University of Connecticut College of Engineering

  • Machine Shop
    The School of Engineering at UConn has a fully equipped, 6,000 ft.2 machine shop. It is equipped with state-of-the-art metal, plastic, and woodworking machinery valued in excess of $1 million. The machine shop is used to construct and fabricate various test-set up and components of testbeds that are needed for the experimental investigation in this project.
  • School of Engineering Computer Laboratories
    The School of Engineering and the University have several states–of–the–art computer labs with high-speed computing capacities. The labs also have several modern computational and numerical structural analysis software, including finite element codes ABAQUS and ANSYS, and Statistical packages that will be used in the proposed research.

Department of Civil & Environmental Engineering

The Department of Civil & Environmental Engineering (CEE) at UConn has several facilities and labs that house numerous state-of-the-art instruments, devices, and equipment. These facilities/labs are closely related to transportation infrastructure research and teaching. CEE’s labs are geared toward studies in the fields of Structures & Applied Mechanics, Transportation & Urban Engineering, Geo-Technology & Geo-Materials, and Water Resources & Environmental Engineering.
The following CEE Labs work to combine both teaching and research activities in nearly 17,000 ft.2 of space in the Castleman and Bronwell buildings.

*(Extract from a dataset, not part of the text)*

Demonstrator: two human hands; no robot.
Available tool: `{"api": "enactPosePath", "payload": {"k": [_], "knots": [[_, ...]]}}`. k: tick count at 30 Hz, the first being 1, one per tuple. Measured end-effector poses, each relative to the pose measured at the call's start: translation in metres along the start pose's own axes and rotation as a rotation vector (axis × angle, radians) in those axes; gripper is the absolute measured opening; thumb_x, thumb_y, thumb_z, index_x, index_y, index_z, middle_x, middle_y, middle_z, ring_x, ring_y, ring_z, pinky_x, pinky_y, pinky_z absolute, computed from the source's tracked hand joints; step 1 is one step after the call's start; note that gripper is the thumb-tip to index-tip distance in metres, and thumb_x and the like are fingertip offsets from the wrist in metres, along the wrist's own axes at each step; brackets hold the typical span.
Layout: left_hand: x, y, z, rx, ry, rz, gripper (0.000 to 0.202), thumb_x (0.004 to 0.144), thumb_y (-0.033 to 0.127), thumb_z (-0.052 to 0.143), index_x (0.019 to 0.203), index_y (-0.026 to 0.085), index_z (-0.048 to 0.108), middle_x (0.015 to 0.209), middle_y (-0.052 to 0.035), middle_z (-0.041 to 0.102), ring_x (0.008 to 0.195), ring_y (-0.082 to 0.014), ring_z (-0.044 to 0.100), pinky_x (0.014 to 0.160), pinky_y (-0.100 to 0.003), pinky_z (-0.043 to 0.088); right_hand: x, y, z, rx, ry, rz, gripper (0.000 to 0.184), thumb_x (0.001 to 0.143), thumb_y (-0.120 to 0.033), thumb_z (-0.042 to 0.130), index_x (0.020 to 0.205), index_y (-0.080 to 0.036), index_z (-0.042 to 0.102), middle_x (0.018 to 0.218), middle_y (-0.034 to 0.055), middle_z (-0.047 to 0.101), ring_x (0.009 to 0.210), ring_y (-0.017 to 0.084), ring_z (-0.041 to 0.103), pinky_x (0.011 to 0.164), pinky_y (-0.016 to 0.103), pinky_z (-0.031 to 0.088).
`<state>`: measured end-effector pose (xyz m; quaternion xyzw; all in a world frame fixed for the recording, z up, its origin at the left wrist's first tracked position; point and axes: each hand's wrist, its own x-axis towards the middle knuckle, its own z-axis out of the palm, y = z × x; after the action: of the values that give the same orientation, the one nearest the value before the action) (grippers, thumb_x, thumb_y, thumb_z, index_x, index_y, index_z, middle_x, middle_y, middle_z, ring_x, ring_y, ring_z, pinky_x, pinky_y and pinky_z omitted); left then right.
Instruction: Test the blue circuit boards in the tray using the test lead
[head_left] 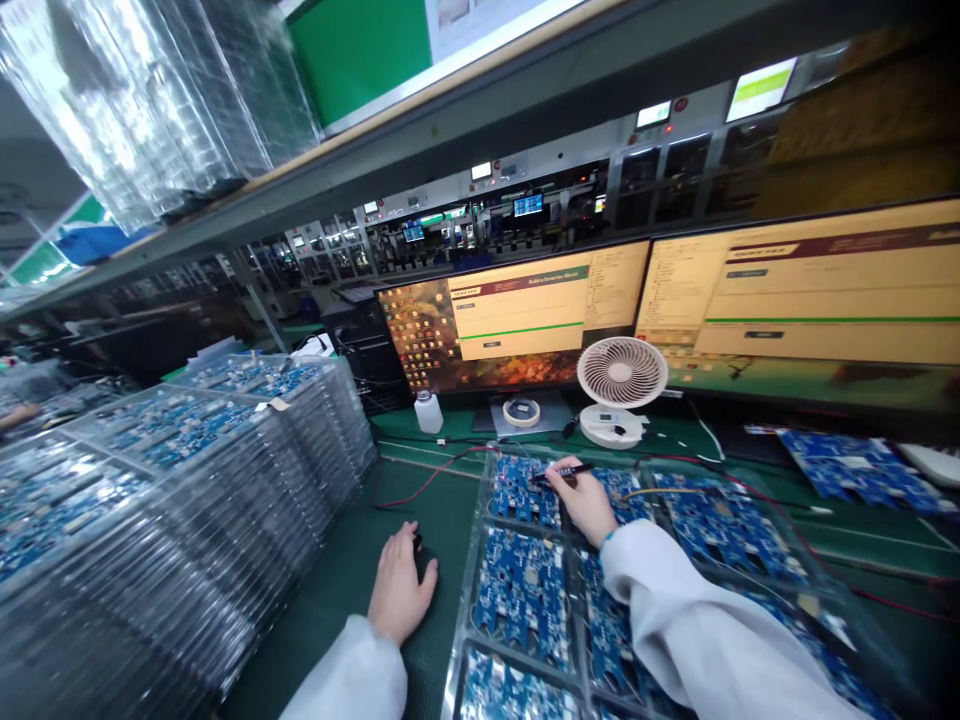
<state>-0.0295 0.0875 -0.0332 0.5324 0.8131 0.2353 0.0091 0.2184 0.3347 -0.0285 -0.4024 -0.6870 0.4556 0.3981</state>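
Note:
My left hand (397,585) rests palm down over a black mouse (421,560) on the green mat, its fingers curled around it. My right hand (583,500) reaches over a clear plastic tray (469,590) of blue circuit boards (521,590) and pinches a thin dark pen-like tool (562,472), whose tip lies over a board in the tray's far row. Both arms wear white sleeves.
Tall stacks of clear trays (187,500) filled with blue boards stand at the left. Two wide monitors (517,315) (810,300) stand behind, with a small white fan (621,385), a white bottle (428,411) and a tape roll (521,411) before them. Red cables cross the mat.

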Motion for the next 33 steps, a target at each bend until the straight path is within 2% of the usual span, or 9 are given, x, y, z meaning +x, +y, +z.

  • Structures and Applied Mechanics Lab
  • Fiber Optics Sensor and Energy Harvesting Laboratory
  • Concrete and Materials Laboratory
  •  Advanced Cementitious Materials and Composites (ACMC) Laboratory
  • Geotechnical Laboratory
  • Geoenvironmental Engineering Lab
  • Hydraulics Lab
  • Surveying Lab
  • Environmental Monitoring Lab
  • Water Quality Lab

Department of Computer Science & Engineering

The Department of Computer Science & Engineering at UConn has several facilities that house numerous state-of-the-art labs. The Cyber-Physical System Laboratory (CPSL) at UConn is equipped with multiple high-performance servers, more than one hundred 802.15.4-based and 802.11-based wireless sensor boards to form multiple real-time wireless testbeds (WirelessHART, 6TiSCH, RT-WiFi), many sensors, actuators, gateways, diagnostic & testing tools donated from industrial collaborators. The main research focus of the lab is on three major areas in system research which are: 

  • 1) real-time wireless protocol design, analysis, implementation, and validation, including transportation infrastructure cyber security
  • 2) advanced human-computer interface research for controlling smart environments; and 
  • 3) elastic computing platform design for real-time data analytics and control.

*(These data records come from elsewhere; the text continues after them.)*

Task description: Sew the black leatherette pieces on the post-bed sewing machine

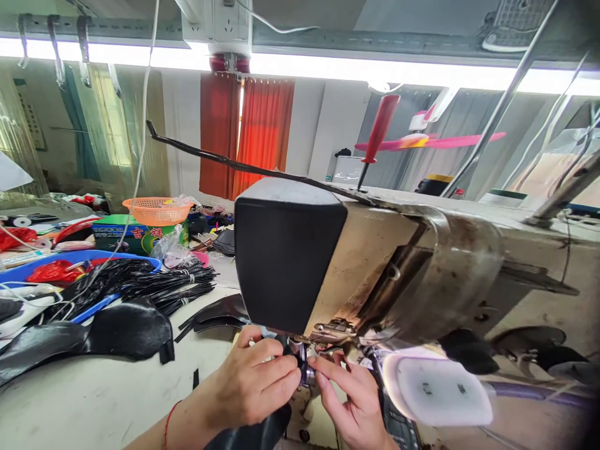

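Note:
My left hand (257,378) is closed, its fingers bent together around the edge of a black leather-like piece (262,431) that hangs below it. My right hand (349,394) comes in from the other side, its fingertips pinching at the same dark edge; the exact grip is partly hidden. Both sets of fingertips meet close to the needle and presser-foot area (302,347) of a sewing machine (365,256). The machine head overhangs the hands and hides some of the work point.
A lit lamp (435,387) sits right of my right hand. A red-handled screwdriver (379,128) stands on the machine. Black curved pieces (131,331) lie on the left of the table, by bundled black strips (182,281), a blue tray (140,256) and an orange basket (157,212).

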Demonstrator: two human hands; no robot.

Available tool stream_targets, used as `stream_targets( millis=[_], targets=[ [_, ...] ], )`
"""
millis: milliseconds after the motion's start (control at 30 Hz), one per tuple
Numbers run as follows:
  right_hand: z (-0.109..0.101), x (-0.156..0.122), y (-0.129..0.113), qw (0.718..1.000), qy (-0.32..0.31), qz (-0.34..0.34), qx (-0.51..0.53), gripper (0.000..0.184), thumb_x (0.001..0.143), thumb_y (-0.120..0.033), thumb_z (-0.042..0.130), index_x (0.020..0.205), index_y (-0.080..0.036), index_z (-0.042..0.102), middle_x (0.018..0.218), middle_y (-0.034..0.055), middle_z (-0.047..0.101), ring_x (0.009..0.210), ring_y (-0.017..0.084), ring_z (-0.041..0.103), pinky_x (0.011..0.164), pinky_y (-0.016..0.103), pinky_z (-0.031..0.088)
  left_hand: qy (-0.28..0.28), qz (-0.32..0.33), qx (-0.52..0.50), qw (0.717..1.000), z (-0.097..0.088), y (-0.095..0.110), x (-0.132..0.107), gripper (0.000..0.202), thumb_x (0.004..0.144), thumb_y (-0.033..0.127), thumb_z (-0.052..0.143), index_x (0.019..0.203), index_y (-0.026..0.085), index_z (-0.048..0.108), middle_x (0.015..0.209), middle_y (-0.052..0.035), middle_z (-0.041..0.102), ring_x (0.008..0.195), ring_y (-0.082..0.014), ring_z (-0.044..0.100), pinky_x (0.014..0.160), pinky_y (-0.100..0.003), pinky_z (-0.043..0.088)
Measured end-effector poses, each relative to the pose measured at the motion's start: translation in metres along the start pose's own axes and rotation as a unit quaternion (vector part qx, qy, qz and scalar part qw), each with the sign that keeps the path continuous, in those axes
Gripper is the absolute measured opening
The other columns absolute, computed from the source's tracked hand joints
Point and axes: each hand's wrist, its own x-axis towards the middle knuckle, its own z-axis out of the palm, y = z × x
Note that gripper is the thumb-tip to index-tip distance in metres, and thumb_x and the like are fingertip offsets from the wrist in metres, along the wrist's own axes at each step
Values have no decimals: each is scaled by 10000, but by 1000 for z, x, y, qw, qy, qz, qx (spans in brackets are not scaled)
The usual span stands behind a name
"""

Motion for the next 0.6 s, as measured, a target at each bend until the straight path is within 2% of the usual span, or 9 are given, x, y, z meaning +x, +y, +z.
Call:
stream_targets(
  millis=[233,467,600],
  targets=[
    [2,-5,-1,1000,-1,18,3,242,897,-191,557,1115,-244,646,907,10,758,780,157,714,739,279,581,11,-5,-7,1000,1,0,0,200,969,112,485,899,138,671,903,15,741,823,-130,526,748,-364,293],
    [1,-5,7,1000,0,-18,-10,231,909,-210,555,1114,-247,655,899,18,768,781,170,731,736,271,589,22,0,9,1000,1,1,2,170,955,137,519,882,153,671,866,23,729,814,-119,545,743,-342,315],
    [2,-7,9,1000,-9,-5,-10,258,886,-207,584,1125,-263,664,919,21,773,794,192,736,724,298,592,22,3,6,1000,2,1,-1,156,945,124,528,888,143,671,872,15,727,815,-122,553,729,-337,320]
  ],
)
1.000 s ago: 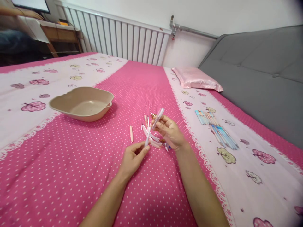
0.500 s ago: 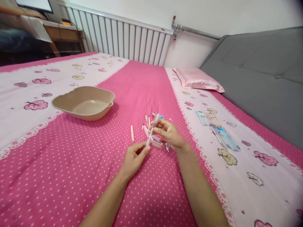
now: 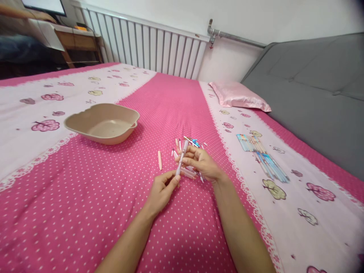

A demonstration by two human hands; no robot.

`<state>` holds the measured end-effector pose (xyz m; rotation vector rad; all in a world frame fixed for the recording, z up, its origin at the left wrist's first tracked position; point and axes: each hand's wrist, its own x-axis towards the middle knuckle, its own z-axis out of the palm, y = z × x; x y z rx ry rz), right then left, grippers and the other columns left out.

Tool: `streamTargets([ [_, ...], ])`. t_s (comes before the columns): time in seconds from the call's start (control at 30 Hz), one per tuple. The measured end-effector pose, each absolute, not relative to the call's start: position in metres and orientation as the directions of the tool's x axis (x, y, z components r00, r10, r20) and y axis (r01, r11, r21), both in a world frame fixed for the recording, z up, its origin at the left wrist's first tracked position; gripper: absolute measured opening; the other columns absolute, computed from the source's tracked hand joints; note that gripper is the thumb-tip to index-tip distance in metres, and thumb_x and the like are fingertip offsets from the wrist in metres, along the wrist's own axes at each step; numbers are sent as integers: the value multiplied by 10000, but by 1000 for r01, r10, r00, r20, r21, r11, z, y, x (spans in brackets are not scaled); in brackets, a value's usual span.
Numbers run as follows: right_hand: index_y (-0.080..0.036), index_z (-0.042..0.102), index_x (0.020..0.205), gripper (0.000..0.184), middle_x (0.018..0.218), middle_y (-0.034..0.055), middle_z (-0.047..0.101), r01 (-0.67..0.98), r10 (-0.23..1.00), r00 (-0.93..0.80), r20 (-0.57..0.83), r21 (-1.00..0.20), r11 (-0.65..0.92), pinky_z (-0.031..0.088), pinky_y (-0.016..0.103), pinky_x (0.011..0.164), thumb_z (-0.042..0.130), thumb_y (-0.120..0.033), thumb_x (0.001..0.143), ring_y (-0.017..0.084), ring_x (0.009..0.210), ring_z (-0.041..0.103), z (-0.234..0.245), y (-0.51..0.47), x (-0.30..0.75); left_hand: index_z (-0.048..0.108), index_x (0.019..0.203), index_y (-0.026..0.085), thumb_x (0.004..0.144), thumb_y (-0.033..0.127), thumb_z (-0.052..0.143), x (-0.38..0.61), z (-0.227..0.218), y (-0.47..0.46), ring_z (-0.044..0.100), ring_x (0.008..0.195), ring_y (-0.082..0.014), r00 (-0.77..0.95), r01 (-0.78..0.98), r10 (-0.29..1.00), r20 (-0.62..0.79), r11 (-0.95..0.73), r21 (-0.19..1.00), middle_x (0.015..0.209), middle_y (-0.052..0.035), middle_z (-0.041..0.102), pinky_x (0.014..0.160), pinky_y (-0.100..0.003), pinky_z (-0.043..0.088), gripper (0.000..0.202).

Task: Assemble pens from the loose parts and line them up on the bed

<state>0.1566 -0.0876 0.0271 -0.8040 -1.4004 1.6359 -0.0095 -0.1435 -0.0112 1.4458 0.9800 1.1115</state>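
A slim, pale lilac pen [image 3: 182,157] is held at a slant between both hands, above the pink bedspread. My left hand [image 3: 162,189] pinches its lower end between thumb and fingers. Higher up, my right hand [image 3: 203,163] grips the pen's upper part with thumb and fingertips. Beneath and behind the hands lies a loose heap of pen parts [image 3: 188,173], mostly pale pink and white, partly hidden by my right hand. A small blue piece [image 3: 195,142] lies at the heap's far side. One pink pen barrel [image 3: 160,160] rests apart, left of the heap.
A beige plastic basin [image 3: 105,123] stands on the bed at left. Two rows of pens [image 3: 250,143] in blue and beige lie at right. Farther back are a pink pillow [image 3: 239,95], a grey headboard [image 3: 309,76] and a radiator [image 3: 145,43]. A person's arm [image 3: 28,14] shows by a desk.
The pen's two parts have come together, so it looks shorter. My right hand has moved slightly down toward my left, which stays nearly still.
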Motion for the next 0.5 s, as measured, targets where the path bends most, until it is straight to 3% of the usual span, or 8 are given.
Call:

Department of Mechanical Engineering

  • Dynamics, Sensing, Controls Laboratory
    The Dynamics, Sensing, and Controls Laboratory (DSCL) has 500 ft.2 in the Engineering & Science Building. The lab has received significant funding from federal agencies (NSF, DOD, DHS, DARPA) and local industries. The DSCL possesses state-of-the-art equipment and facilities for sensor development, signal processing/analysis, and fault detection/diagnosis.

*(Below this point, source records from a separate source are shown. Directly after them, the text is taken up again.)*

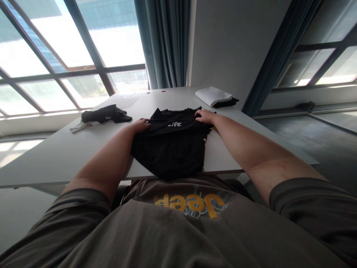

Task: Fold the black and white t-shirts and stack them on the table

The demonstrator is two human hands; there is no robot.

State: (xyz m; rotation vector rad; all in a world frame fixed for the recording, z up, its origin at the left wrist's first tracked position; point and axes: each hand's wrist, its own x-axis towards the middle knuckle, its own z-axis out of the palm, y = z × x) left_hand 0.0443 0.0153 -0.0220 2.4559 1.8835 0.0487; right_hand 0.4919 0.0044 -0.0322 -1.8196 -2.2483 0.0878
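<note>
A black T-shirt (170,149) with white lettering on its upper part lies on the white table (106,152) in front of me. Its sides look folded in, and its lower end reaches the near table edge. At the left edge, near the shoulder, my left hand (141,125) is closed on the fabric. My right hand (205,116) grips the cloth at the upper right, fingers curled over it. A bit of yellow and some light print show along the shirt's right side. The fingertips are partly hidden by cloth and hands.
To the left lies a loose pile of dark clothes (103,114) with a light piece beneath. A folded white cloth (213,96) rests on a black one (227,103) at the far right of the table. Behind stand a blue curtain (164,44), windows and a pillar (223,44).
</note>
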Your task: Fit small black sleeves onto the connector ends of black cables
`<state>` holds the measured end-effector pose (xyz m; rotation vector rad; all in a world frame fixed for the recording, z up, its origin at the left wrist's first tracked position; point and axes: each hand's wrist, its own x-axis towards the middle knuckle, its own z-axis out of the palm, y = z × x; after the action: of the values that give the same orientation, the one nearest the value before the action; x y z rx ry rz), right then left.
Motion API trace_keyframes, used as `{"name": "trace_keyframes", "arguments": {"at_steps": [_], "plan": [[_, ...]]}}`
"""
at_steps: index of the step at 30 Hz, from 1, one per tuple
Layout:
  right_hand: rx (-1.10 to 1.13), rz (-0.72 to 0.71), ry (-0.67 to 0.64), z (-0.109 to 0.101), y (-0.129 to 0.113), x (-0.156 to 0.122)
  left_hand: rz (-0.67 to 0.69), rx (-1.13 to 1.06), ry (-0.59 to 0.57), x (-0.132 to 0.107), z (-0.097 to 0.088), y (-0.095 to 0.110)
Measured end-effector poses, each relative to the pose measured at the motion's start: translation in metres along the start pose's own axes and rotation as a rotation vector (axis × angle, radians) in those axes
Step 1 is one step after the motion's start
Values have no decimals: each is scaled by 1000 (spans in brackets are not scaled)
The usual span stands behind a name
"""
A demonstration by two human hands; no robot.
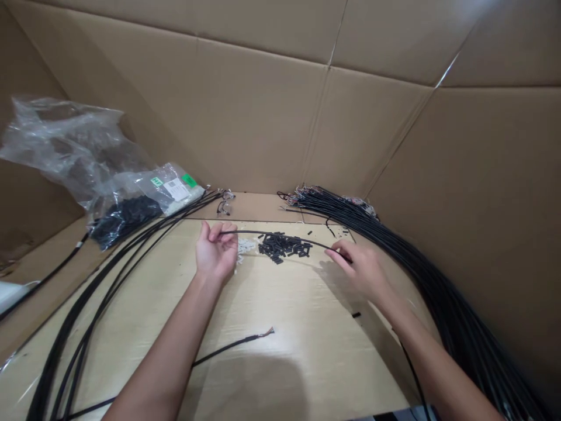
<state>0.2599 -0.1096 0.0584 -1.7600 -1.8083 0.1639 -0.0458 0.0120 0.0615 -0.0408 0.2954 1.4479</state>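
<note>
A thin black cable (284, 235) stretches in a slight arch between my two hands. My left hand (217, 251) is closed on it at the left, palm turned up; the cable's end there is hidden in the fingers. On the right, my right hand (357, 263) pinches the same cable between thumb and fingers. Below the arch lies a pile of short black tube pieces (283, 247), with small white pieces (245, 248) beside my left hand. Nearer to me, another black cable end (232, 347) with bared coloured wires rests on the table, passing under my left forearm.
A thick bundle of black cables (412, 263) curves along the right side. Several more cables (114, 280) bend along the left. A clear plastic bag (109, 169) with black parts stands at the back left. Cardboard walls (263, 117) enclose the table (280, 304).
</note>
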Motion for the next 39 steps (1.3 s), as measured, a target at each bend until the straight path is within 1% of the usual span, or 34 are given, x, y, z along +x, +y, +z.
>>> {"name": "trace_keyframes", "arguments": {"at_steps": [1, 2, 4, 5, 6, 7, 9, 12, 14, 16, 18, 20, 21, 23, 24, 26, 27, 29, 30, 31, 33, 35, 36, 38, 39], "plan": [[93, 51, -20, -9, -4, 3, 4, -34, -5, 1, -2, 2], [216, 117, -92, -17, -6, 2, 9, -66, -10, 2, -4, 5], [478, 259, -277, -32, -6, -7, 18, -119, -36, 5, -9, 10], [555, 302, -373, -37, -4, -16, 17, -132, -58, 6, -12, 12], [564, 307, -444, -40, 1, -26, 11, -137, -83, 7, -14, 14], [521, 297, -464, -41, 8, -38, 3, -136, -104, 8, -16, 16], [381, 268, -436, -39, 22, -62, -11, -126, -130, 9, -18, 17], [258, 206, -420, -30, 37, -91, -24, -117, -122, 9, -17, 15], [238, 172, -402, -24, 38, -101, -32, -116, -103, 7, -15, 12], [253, 156, -364, -19, 31, -101, -43, -97, -89, 5, -12, 9], [334, 164, -315, -12, 18, -92, -60, -39, -100, 2, -10, 6], [513, 211, -292, -3, 1, -76, -113, 57, -126, -2, -10, 1], [637, 238, -250, 1, -9, -67, -160, 111, -136, -3, -10, -2], [847, 248, -139, 10, -29, -49, -274, 201, -142, -7, -11, -7], [936, 225, -102, 14, -39, -41, -331, 235, -138, -8, -12, -10], [1115, 135, -33, 19, -58, -27, -418, 288, -136, -10, -13, -14], [1189, 86, -18, 20, -67, -22, -449, 312, -139, -10, -14, -16], [1284, 16, -8, 23, -80, -14, -481, 362, -164, -9, -16, -18], [1298, 2, -11, 25, -84, -10, -486, 393, -188, -8, -17, -19], [1281, 7, -19, 29, -86, -5, -487, 431, -221, -6, -18, -20], [1156, 49, -28, 41, -83, 8, -496, 535, -304, -3, -23, -21], [916, 88, -22, 60, -73, 25, -526, 667, -398, 0, -28, -23], [779, 75, 15, 71, -67, 33, -544, 730, -439, 1, -30, -23], [485, 21, 37, 92, -53, 47, -589, 837, -493, 2, -35, -24], [443, 6, 34, 101, -47, 51, -610, 878, -502, 3, -37, -25]]}}
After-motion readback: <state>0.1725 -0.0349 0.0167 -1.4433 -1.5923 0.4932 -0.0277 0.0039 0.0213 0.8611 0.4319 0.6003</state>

The Institute of Material Science

  • The Institute of Materials Science (IMS) was established in 1965 by the Connecticut General Assembly to maintain an advanced materials research center, provide superior graduate research education in the interdisciplinary fields of materials science and engineering, and provide materials-related technical outreach to Connecticut’s industries. IMS operates and maintains extensive state-of-the-art instrumentation including a wide range of laboratories. The Institute houses a wide range of advanced research instruments, test equipment, and facilities useful for material research relevant to transportation infrastructure. Support facilities include an electronics shop and an instrument and machine shop. More information can be found at the link https://www.ims.uconn.edu/

The  Taylor L. Booth Engineering Center for Advanced Technology (BECAT)

BECAT is a center at UConn that caters to the High-Performance Computer (HPC) needs of the University and houses a CPU/GPU cluster. This system is a high-end, 64-node, 768-core HPC cluster, named HORNET. This cluster contains both CPU and GPU resources, providing a massive amount of computing power. This facility is available to researchers to meet the computational modeling and simulation. Each node of the 64 nodes in the Hornet cluster has:

  • 12 Intel Xeon X5650 Westmere cores (total of 768 cores across the entire cluster)
  • 48 GB of RAM (total of 3 TB of RAM across the entire cluster)
  • 500 GB of local storage (32 TB on 64 spindles)

Additionally, four of the nodes have been designated GPU nodes. Each of these nodes contains 8 NVIDIA Tesla M2050 GPUs. The nodes are configured to use an LSF job scheduler and fiber optic Infiniband networking. 16 TB of RAID 6 protected storage is made available to all nodes via NFS.  More information on BECAT can be found at https://becat.uconn.edu/

Connecticut Transportation Institute

CTI is a research center within the School of Engineering at the University of Connecticut and is very active in its mission to conduct transportation-related research, outreach, and technology transfer. CTI personnel and affiliated faculty members have continued to serve on national, regional, and state committees that have increased CTI’s prominence at all levels. It’s emerged as a national leader in crash data analysis as CTI houses Connecticut’s vehicle crash data records management.  The Connecticut Crash Data Repository project at CTI is providing researchers, town engineers, planners, and the public with unprecedented access to crash data for transportation safety analysis.  The success of this project resulted in Conn DOT expanding the funding of the Connecticut Transportation Safety Research Center at CTI. More information about CTI can be found at http://www.cti.uconn.edu/.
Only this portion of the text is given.